* _Instructions for the task_
Look below for the line containing "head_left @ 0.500" and the line containing "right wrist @"; repeat exactly those two lines and all lines between them, and nothing else.

* _Supplied information_

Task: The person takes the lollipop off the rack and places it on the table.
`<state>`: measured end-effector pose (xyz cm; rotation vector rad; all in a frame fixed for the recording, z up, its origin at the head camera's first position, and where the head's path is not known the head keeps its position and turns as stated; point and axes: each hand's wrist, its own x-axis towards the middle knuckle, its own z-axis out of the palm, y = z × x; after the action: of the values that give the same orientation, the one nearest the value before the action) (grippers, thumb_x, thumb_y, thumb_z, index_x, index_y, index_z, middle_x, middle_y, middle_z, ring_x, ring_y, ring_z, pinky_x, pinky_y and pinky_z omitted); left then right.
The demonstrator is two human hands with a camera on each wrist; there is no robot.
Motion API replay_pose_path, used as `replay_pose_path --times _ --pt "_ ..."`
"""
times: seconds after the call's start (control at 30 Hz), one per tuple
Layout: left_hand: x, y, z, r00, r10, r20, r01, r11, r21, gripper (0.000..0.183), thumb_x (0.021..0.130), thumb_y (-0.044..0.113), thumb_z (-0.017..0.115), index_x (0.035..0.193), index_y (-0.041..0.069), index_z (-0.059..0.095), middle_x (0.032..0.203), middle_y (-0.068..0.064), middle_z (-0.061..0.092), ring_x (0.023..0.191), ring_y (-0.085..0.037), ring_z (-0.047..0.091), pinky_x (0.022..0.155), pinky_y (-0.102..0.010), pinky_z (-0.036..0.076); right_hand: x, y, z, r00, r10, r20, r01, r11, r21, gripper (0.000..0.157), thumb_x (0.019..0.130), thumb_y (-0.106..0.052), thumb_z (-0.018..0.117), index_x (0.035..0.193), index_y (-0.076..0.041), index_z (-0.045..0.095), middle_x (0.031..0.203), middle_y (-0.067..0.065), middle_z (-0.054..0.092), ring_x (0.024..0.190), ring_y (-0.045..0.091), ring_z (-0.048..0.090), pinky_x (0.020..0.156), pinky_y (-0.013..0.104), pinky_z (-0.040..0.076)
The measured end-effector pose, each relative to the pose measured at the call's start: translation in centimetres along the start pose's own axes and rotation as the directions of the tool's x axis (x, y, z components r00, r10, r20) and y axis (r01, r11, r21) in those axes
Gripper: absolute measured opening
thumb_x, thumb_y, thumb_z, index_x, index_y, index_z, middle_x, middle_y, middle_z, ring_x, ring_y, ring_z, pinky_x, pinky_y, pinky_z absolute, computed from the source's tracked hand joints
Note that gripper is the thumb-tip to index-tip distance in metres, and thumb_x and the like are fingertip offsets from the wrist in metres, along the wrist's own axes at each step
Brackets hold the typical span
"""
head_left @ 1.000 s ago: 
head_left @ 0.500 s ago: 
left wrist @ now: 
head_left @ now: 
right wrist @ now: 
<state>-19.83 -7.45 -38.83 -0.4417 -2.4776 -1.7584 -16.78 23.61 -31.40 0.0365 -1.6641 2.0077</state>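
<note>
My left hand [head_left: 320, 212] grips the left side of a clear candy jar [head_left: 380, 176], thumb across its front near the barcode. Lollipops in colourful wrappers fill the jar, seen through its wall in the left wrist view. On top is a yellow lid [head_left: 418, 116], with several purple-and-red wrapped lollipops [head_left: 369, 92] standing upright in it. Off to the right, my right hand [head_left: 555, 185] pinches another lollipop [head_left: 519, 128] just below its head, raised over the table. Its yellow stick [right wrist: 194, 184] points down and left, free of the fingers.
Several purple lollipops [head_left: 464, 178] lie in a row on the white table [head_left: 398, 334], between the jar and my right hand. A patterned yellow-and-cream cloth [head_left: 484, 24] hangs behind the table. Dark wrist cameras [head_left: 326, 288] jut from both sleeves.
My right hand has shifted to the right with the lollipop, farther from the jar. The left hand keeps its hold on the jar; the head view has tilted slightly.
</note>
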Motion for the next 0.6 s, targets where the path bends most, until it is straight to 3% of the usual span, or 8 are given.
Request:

* _The completed task_
head_left @ 0.500 s ago: 
left wrist @ now: 
head_left @ now: 
right wrist @ now: 

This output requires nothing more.